Below is a further example of the counter-attacking that Millwall attempted to use. The positions of the players is begging for a through ball in order to get in behind and have a chance of a goal-scoring opportunity. This point is to therefore signify that more technical quality in central midfield could allow Millwall a lot more goals. The attacking players clearly have the game intelligence to make good runs, they just need to be found more often.
Sheffield United’s strikers
A further interesting development was the role of the Sheffield United strikers. Robinson and Sharp started as the two main centre-forwards and their role was very critical to the way Sheffield United approached the match. Both were extremely narrow with each other and were always very close together. This was to, as mentioned previously, allow the midfield to pick up pockets of space and to also allow the wing-backs to push further up the pitch. Therefore, by positioning themselves right against the Millwall centre-backs it created a lot of space for other players to get into. This is something Sheffield United needed to happen regularly due to Millwall’s low-block.
Below highlights how both Robinson and Sharp were narrow and did not find themselves too far apart from one another. This allowed clever link up play between the two to occur much more regularly. As we can also see the wing backs are allowed to occupy the wider spaces which is a key facet in Sheffield United’s attacking play. Therefore, by having both strikers close together allowed various goal scoring opportunities.
As mentioned, Robinson and Sharp were able to provide the team with hold up play and space to run into. Chris Wilder expects this from his strikers for the overall benefit of the team. The selfless nature of both is vital to allowing the other players to get into the game. Despite on paper it seeming like Sheffield United enjoy sitting back with their five at the back, they play a very attacking version of this and in fact use their strikers as a focal point not a counter-attacking usage. Usually, one of the strikers will drop slightly deeper to operate as a number ten to create more chances. This was not the case in this game.

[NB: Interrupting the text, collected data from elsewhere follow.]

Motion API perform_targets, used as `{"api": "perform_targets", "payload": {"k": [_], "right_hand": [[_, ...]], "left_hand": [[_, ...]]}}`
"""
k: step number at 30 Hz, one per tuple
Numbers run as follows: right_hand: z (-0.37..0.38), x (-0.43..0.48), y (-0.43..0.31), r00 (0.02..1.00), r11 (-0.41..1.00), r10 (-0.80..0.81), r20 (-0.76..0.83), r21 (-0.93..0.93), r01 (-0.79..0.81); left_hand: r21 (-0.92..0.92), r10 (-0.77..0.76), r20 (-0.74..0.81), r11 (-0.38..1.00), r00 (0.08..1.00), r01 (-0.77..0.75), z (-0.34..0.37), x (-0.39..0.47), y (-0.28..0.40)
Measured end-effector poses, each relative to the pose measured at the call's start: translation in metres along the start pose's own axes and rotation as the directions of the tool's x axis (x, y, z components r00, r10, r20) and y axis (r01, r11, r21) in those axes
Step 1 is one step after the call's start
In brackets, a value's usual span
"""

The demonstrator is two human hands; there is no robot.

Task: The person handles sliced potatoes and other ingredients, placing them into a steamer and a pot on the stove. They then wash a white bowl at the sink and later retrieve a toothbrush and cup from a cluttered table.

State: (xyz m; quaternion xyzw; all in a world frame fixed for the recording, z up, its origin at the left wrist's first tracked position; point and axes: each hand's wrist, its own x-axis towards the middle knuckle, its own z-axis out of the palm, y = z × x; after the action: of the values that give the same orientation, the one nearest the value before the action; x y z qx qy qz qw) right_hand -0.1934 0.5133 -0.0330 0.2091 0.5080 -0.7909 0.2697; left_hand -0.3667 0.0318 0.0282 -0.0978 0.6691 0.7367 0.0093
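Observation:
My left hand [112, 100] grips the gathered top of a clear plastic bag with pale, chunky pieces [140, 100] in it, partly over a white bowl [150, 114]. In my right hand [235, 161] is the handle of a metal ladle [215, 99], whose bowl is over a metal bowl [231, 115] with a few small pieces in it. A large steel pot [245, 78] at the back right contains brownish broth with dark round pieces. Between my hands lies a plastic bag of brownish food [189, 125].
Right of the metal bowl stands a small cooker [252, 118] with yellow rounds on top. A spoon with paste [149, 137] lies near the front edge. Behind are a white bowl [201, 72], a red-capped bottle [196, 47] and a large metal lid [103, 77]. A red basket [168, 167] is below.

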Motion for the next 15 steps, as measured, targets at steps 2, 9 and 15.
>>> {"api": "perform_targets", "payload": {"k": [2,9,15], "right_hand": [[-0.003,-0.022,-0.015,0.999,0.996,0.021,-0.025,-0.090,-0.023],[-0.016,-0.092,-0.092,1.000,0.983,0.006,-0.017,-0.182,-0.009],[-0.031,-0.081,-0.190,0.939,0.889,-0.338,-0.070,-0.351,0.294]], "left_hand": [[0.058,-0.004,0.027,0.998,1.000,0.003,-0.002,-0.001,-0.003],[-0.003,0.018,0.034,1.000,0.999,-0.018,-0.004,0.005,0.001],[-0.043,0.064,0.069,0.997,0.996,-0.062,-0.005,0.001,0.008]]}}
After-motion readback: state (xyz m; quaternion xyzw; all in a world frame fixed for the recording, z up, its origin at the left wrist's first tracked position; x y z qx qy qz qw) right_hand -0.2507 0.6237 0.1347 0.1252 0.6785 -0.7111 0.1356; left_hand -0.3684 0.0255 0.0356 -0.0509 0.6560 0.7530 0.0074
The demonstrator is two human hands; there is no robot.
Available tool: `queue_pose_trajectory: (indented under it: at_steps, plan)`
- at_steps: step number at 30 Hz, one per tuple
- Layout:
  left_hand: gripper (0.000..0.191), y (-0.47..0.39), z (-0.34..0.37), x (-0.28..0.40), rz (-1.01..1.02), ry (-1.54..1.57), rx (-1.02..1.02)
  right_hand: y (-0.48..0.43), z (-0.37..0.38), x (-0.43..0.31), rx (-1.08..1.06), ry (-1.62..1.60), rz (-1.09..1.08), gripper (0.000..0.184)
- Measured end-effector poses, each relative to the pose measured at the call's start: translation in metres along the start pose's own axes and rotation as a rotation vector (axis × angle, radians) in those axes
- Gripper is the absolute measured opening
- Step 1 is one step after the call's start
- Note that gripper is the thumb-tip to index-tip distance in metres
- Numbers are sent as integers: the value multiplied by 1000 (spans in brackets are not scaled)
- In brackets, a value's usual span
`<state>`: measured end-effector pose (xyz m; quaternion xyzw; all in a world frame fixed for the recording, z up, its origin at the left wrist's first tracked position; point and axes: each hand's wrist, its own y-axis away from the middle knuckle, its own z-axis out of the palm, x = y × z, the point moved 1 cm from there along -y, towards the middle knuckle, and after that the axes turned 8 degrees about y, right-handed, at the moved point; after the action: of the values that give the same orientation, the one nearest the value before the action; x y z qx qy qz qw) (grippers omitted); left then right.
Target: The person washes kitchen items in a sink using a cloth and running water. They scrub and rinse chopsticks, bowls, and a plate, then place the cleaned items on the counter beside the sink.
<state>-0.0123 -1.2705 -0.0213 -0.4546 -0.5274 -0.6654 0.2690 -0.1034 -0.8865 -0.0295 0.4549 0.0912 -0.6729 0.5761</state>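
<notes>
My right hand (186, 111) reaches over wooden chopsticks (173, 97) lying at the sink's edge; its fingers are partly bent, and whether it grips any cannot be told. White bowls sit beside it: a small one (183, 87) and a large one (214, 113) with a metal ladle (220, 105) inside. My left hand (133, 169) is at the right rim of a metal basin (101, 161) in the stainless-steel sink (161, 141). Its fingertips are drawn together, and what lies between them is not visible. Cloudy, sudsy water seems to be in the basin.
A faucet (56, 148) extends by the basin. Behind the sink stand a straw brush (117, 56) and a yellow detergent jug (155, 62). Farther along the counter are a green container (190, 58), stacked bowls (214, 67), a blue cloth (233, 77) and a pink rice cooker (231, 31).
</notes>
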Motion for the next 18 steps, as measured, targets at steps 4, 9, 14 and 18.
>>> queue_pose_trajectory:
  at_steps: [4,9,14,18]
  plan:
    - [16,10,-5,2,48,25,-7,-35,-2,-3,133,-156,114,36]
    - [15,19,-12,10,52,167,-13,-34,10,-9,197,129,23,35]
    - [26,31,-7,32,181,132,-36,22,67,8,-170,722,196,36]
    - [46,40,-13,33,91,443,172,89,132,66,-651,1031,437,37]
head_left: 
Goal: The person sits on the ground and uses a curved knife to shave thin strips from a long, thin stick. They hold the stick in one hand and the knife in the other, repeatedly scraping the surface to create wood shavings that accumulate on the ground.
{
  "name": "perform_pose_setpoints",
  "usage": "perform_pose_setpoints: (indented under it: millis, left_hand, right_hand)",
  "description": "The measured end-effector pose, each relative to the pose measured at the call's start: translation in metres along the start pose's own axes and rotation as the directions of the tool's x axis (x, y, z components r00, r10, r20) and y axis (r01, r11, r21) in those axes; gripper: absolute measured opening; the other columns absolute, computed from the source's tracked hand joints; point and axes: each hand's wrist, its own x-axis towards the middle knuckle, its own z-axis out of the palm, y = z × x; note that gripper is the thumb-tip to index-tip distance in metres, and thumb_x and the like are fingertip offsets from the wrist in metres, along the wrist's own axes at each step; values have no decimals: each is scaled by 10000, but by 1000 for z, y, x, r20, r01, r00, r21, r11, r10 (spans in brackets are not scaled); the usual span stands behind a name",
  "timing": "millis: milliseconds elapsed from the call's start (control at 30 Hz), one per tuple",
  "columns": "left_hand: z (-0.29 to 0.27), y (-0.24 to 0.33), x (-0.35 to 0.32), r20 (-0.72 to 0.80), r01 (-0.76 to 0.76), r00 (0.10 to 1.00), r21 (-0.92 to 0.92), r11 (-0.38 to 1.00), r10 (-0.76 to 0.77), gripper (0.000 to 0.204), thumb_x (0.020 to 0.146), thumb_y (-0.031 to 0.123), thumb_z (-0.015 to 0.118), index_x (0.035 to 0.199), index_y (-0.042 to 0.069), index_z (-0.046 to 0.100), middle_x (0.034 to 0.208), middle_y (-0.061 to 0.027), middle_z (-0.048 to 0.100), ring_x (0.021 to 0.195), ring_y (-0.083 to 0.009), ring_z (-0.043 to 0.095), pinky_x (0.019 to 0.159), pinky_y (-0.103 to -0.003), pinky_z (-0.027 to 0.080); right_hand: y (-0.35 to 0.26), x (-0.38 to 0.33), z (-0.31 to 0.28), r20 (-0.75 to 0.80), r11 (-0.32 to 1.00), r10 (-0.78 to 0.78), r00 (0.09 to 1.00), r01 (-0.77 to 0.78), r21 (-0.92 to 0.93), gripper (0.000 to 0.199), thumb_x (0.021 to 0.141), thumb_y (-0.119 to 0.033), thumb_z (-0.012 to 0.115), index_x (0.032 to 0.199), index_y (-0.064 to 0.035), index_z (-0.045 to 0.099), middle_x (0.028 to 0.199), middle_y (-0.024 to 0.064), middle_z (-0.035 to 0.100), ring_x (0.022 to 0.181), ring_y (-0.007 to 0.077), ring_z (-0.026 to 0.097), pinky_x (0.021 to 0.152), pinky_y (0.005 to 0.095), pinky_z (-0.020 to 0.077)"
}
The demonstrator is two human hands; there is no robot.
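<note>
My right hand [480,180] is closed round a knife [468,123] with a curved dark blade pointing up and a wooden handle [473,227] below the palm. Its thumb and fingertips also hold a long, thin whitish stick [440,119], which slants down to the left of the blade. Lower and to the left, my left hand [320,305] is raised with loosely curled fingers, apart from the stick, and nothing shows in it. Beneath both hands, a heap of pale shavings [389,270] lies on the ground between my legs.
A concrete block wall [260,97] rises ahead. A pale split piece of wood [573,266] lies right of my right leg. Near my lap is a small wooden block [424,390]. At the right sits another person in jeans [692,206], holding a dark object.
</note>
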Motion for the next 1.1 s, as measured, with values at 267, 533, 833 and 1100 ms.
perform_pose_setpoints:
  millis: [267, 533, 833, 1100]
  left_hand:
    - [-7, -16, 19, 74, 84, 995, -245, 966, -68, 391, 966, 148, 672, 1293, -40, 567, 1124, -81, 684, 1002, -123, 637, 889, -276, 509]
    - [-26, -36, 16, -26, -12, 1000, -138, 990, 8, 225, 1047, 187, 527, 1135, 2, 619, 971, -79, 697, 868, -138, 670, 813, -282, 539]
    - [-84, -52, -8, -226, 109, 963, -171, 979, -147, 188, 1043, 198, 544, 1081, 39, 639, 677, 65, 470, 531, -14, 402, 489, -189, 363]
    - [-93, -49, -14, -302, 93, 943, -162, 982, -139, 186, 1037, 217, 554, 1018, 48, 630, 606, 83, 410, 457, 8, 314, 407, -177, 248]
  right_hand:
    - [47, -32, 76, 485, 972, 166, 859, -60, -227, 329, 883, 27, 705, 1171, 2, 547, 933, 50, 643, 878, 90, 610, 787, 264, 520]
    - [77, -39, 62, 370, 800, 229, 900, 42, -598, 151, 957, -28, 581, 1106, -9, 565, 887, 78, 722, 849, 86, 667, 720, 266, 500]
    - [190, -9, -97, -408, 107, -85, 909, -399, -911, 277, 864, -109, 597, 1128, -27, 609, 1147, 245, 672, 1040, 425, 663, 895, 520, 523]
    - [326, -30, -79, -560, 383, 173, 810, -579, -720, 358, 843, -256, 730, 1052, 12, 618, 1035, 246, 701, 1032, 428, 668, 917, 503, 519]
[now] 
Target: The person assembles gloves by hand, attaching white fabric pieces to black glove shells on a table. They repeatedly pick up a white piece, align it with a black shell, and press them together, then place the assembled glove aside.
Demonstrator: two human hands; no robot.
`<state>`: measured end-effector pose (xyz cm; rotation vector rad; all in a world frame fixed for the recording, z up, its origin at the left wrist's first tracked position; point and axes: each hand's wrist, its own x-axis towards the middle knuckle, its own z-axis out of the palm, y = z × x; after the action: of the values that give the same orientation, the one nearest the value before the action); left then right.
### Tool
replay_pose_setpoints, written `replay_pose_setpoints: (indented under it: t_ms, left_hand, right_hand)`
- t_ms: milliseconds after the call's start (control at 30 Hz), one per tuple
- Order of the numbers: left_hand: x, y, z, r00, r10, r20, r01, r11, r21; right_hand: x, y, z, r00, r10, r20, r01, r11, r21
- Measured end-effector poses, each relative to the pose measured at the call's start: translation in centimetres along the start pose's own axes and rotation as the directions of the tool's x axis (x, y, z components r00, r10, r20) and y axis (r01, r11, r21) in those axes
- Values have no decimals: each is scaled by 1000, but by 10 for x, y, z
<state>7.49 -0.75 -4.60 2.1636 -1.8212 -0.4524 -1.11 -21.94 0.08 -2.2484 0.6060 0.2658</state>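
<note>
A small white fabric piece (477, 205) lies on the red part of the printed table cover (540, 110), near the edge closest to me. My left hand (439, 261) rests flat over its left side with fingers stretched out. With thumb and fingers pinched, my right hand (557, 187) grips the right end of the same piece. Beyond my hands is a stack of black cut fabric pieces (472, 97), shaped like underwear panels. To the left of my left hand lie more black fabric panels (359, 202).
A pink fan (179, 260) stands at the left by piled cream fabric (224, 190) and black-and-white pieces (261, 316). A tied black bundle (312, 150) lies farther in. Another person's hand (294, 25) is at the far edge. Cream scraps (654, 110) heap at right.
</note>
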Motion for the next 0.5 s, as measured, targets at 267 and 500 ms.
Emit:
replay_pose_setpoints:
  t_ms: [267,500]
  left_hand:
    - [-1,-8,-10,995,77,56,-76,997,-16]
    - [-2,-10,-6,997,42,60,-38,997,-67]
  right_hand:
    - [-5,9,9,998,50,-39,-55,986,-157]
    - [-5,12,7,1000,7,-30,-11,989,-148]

Below we can see both strikers occupying both central defenders. Their role was to therefore be pressed right up against the centre-backs. This shows that although it may seem Sheffield United play the same way every week, there are tactical changes to individuals to ensure that they get the most out of all players on the pitch. This also highlights that all players in Chris Wilder’s side are involved with attacking play.
To conclude, Sheffield United’s tactical usage of finding space and getting others into the game was too much for Millwall. Although they put up a good fight, they will be disappointed that their attacking quality did not manage to show. Moving forward, Sheffield United will be hoping that a cup run could add to their already impressive season. Chris Wilder will hope for a home tie against a lesser opposition to be able to progress. As for Millwall, they are now able to focus on getting in the play-offs. Although it will be a big effort, with no cup football to distract them they have a good chance of this.